2010
#158,432
National surname rank
First available Census row
An uncommon surname likely of Spanish or Latin American origin with an uncertain meaning.
According to the 2020 US Census Bureau surname tables, roughly 118 Americans carry the last name Cotillo. That puts it at #154,182 in the national surname ranking, appearing at a frequency of 0.03 per 100,000 people (about 1 in 2,904,698 residents).
This page is the full Name Census profile for the Cotillo surname. You will find the Census Bureau frequency data, a multi-census history view, an ancestry and ethnicity breakdown based on self-reported demographics, the name's meaning and origin where available, and answers to the most common questions people ask about this surname.
Bearers in the US
118
1 in 2,904,698
Census rank
#154,182
2020 decennial data
Per 100,000
0.0
Frequency rate
Recorded bearers
103
very rare in the US
Popularity narrative
The Census Bureau recorded 103 bearers of the surname Cotillo in its 2020 decennial surname file. At a rate of 0.03 per 100,000 residents, it holds the 154182nd position in the national surname ranking.

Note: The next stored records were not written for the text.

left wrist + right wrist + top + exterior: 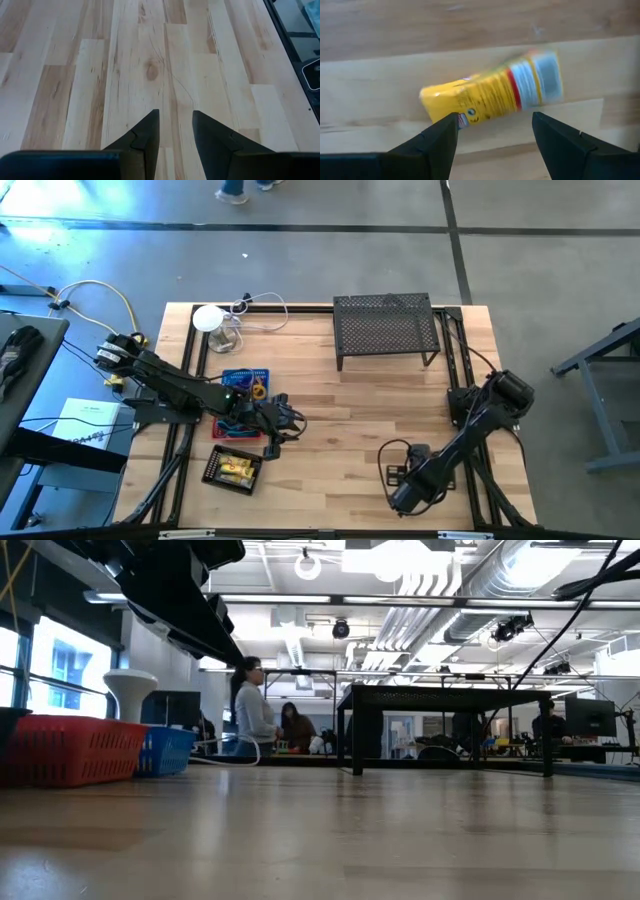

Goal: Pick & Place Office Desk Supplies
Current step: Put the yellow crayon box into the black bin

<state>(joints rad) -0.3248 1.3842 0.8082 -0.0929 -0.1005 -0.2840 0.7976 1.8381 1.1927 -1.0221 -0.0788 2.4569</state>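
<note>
A short yellow tube with a white end [492, 95] lies flat on the wooden table, near its front edge. My right gripper [495, 135] points down over it, open, one finger at each side of the tube's near edge, not closed on it. In the high view the right gripper [405, 485] hides the tube. My left gripper [175, 125] is open over bare wood with nothing between its fingers. In the high view it [288, 420] stands just right of the baskets. More yellow tubes lie in a black tray [232, 468].
A blue basket [245, 380] and a red basket [70, 750] stand at the left under my left arm. The black mesh shelf [385, 330] stands at the back, the white round device [210, 318] with its cable at the back left. People show in the room behind.
</note>
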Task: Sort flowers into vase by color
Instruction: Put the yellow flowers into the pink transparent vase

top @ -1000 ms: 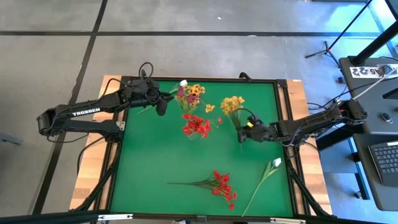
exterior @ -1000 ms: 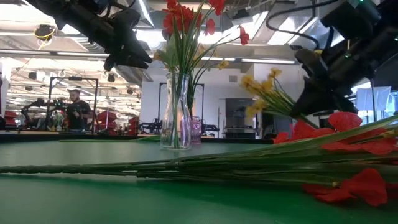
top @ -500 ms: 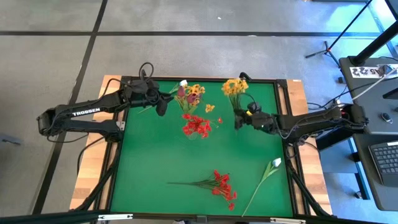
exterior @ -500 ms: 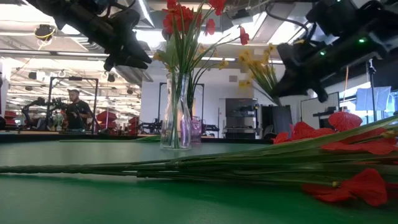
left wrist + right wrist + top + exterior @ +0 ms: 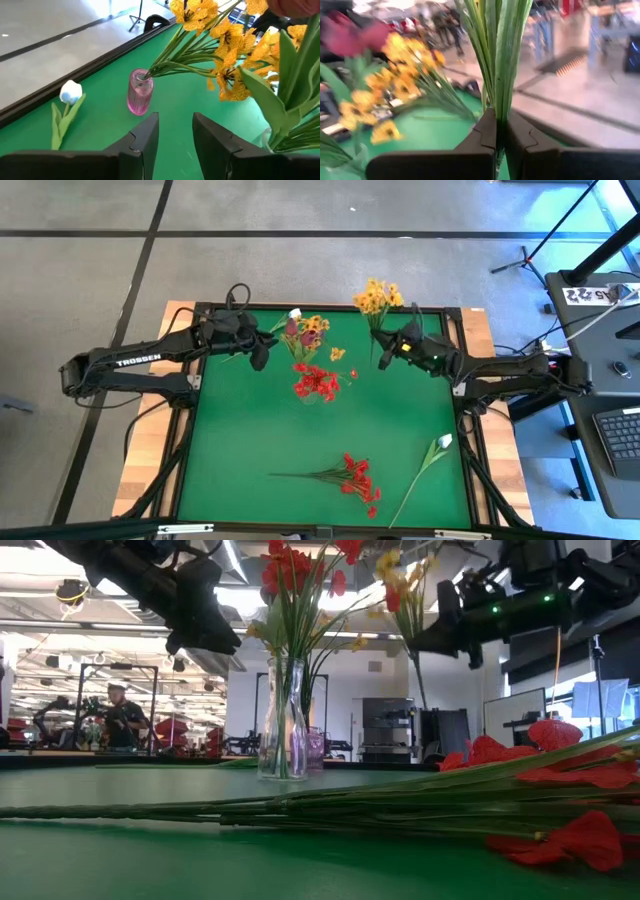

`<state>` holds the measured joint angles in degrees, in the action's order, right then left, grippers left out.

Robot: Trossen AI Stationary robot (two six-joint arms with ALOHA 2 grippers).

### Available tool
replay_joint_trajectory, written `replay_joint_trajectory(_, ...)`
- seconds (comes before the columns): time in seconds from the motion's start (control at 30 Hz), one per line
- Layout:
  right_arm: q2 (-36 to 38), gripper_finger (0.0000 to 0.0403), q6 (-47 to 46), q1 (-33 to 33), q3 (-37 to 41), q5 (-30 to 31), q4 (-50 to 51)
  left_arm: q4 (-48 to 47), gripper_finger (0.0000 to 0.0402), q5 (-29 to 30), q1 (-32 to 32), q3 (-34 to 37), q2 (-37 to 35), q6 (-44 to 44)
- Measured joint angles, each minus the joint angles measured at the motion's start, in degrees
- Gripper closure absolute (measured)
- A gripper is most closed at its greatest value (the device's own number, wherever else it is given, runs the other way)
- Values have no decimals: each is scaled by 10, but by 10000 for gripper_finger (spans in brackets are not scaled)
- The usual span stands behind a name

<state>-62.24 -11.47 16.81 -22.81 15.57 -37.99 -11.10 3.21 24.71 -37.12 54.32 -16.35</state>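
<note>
My right gripper (image 5: 386, 350) is shut on a yellow-orange spray (image 5: 377, 297) held up near the table's far edge; it also shows in the low view (image 5: 405, 570). A pink vase (image 5: 140, 93) holds more yellow-orange flowers (image 5: 314, 328) and a dark red-pink bud (image 5: 292, 328). A clear vase (image 5: 283, 720) holds red sprays (image 5: 317, 383). My left gripper (image 5: 175, 132) is open and hovers just left of the pink vase. A white bud (image 5: 71, 92) lies by that vase. Another red spray (image 5: 352, 475) and a white bud (image 5: 442, 442) lie near the near edge. My right gripper pinches the bundled green stems (image 5: 498, 95) of the yellow-orange spray between its two fingers. The fingers come about level from the table's right and lie across the stems. The spray is lifted clear and stands nearly upright, blossoms above and stem ends (image 5: 418, 680) hanging below the fingers.
Both vases stand close together at the far middle of the green table (image 5: 250, 440). The middle and left of the table are bare. A black frame (image 5: 330, 307) runs round the table. In the room behind, a person (image 5: 118, 715) shows far off.
My right gripper has risen and travelled toward the table's far edge and a little left, carrying the yellow-orange spray. The spray has swung from slanting to nearly upright, and its blossoms now reach past the far edge. My left arm has kept still.
</note>
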Motion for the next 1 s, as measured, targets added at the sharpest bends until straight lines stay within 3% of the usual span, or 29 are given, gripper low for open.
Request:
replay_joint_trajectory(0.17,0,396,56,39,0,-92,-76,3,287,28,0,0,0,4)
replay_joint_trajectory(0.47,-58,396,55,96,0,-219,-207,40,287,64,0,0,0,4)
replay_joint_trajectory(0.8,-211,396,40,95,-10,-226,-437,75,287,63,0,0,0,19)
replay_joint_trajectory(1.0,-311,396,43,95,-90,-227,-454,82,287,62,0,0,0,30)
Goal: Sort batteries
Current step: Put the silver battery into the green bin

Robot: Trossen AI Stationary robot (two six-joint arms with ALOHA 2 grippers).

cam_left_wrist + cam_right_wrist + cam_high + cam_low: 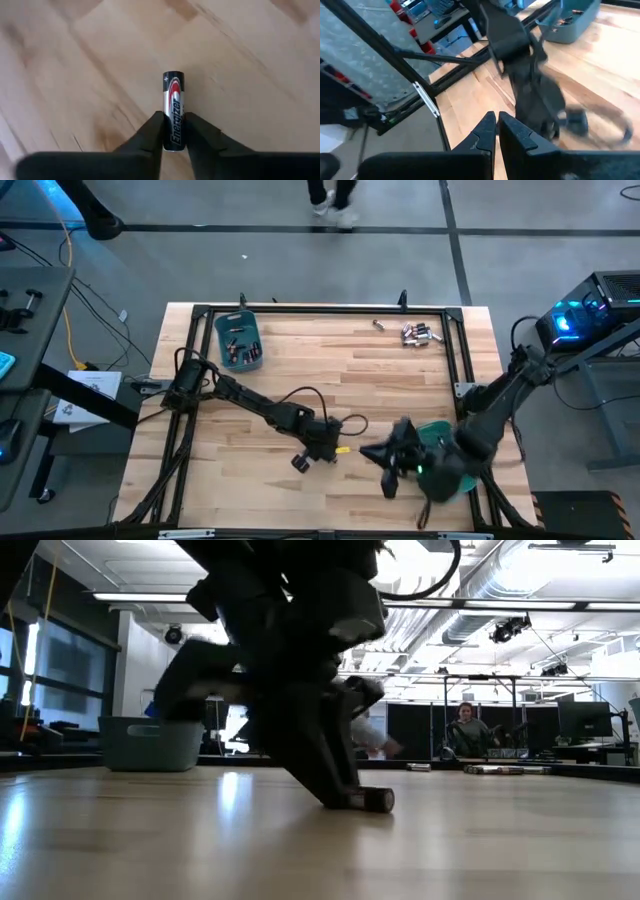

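The left gripper (173, 131) fingers clamp a dark battery (173, 107) reading "Energizer", lying on the bench (90, 75). At 3 o'clock, the right gripper (497, 125) fingers are closed, empty.

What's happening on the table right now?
The left gripper is down at the wooden table, its fingers on either side of a dark battery lying near the front middle. The right gripper is shut and empty, waiting beside a teal bin at the front right. Another teal bin at the back left holds some batteries; a loose pile lies at the back right.
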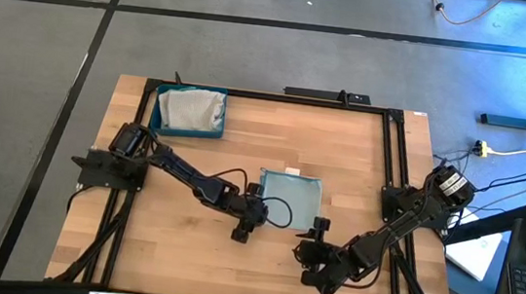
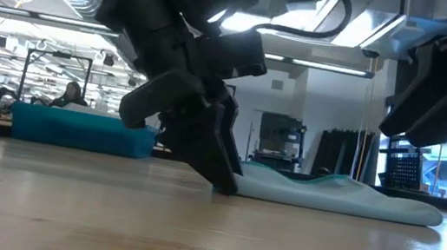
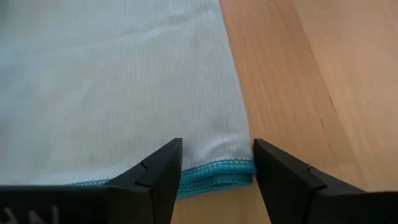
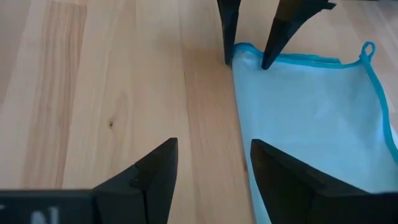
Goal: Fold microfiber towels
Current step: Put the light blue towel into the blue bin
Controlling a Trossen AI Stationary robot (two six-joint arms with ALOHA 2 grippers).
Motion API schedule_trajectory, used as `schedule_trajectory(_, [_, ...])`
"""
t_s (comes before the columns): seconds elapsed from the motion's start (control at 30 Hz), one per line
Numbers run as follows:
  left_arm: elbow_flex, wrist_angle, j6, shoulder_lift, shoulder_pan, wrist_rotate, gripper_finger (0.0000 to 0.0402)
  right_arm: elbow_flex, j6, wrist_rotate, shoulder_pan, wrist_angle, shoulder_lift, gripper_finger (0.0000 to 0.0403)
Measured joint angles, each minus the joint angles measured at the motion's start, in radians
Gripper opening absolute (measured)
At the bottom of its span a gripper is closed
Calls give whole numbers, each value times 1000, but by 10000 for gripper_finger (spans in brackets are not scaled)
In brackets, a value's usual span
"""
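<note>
Our left gripper (image 3: 214, 177), fingers apart, straddles the pale blue towel (image 3: 112, 87) at its corner hem, perhaps touching. Our right gripper (image 4: 211, 171), also spread, hovers beside its edge over bare table (image 1: 192, 169).

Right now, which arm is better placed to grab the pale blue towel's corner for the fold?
Left. The left gripper is open with its fingers straddling the near corner of the pale blue towel; the right gripper, also open, sits farther back over bare table.
</note>
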Motion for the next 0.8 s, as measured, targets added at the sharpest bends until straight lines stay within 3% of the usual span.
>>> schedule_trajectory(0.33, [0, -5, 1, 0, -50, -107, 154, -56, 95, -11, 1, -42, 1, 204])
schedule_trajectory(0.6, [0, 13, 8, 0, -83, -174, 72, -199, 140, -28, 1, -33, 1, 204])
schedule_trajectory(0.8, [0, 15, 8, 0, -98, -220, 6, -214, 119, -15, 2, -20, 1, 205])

Among Census respondents with the surname Cotillo, the largest self-reported group is White at 63.1%. The next largest groups are Hispanic (35.0%) and Asian/Pacific Islander (1.0%).
Origin
The surname Cotillo is believed to have originated in Spain, specifically in the region of Castile. It is thought to have emerged during the 12th or 13th century. The name may be derived from the Spanish word "coto," which means a small rural property or enclosure. This suggests that the name could have been initially associated with someone who lived on or owned such a property.
One of the earliest recorded instances of the name Cotillo can be found in the archives of the Monastery of San Pedro de Cardeña in Burgos, dating back to the late 13th century. The records mention a certain Pedro Cotillo, who was a landowner in the area.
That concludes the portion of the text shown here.